**ASSIGNMENT:**
The answer must be the full listing, reproduced word for word.

BEGIN

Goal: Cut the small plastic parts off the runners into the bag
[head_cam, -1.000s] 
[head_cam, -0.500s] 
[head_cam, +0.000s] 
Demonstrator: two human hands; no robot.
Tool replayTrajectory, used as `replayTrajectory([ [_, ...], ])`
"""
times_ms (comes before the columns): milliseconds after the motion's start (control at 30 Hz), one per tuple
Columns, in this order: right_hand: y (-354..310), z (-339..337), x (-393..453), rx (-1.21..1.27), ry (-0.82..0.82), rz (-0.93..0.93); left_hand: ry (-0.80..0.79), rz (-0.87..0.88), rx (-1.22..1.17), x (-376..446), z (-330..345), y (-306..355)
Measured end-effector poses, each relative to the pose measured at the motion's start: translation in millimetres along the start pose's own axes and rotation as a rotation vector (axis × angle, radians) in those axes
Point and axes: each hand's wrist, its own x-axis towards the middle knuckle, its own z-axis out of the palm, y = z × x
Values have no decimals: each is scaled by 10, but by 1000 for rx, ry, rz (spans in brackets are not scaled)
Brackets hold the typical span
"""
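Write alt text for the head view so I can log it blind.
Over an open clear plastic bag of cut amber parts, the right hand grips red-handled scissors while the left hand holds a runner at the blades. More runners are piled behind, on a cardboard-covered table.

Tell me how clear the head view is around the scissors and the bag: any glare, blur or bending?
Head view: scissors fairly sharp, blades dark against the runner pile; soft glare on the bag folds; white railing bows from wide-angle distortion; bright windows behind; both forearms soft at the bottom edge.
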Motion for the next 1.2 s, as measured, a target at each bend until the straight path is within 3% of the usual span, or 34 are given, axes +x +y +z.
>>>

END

**RESULT OF THE TASK:**
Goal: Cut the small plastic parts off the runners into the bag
[head_cam, -1.000s] 
[head_cam, -0.500s] 
[head_cam, +0.000s] 
Demonstrator: two human hands; no robot.
Tool replayTrajectory, used as `replayTrajectory([ [_, ...], ])`
"""
times_ms (comes before the columns): milliseconds after the motion's start (control at 30 Hz), one per tuple
Columns, in this order: right_hand: y (-354..310), z (-339..337), x (-393..453), rx (-1.21..1.27), ry (-0.82..0.82), rz (-0.93..0.93); left_hand: ry (-0.80..0.79), rz (-0.87..0.88), rx (-1.22..1.17), x (-376..446), z (-330..345), y (-306..355)
Measured end-effector poses, each relative to the pose measured at the motion's start: translation in millimetres along the start pose's own axes and rotation as a rotation vector (axis × angle, radians) in those axes
Point and axes: each hand's wrist, its own x-axis towards the middle knuckle, its own z-axis out of the palm, y = z × x
Values have no decimals: each is scaled by 10, but by 1000 for rx, ry, rz (spans in brackets are not scaled)
Brackets hold the typical span
"""
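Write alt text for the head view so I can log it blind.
Over an open clear plastic bag of cut amber parts, the right hand grips red-handled scissors while the left hand holds a runner at the blades. More runners are piled behind, on a cardboard-covered table.

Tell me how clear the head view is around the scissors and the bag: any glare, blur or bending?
Head view: scissors fairly sharp, blades dark against the runner pile; soft glare on the bag folds; white railing bows from wide-angle distortion; bright windows behind; both forearms soft at the bottom edge.
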Motion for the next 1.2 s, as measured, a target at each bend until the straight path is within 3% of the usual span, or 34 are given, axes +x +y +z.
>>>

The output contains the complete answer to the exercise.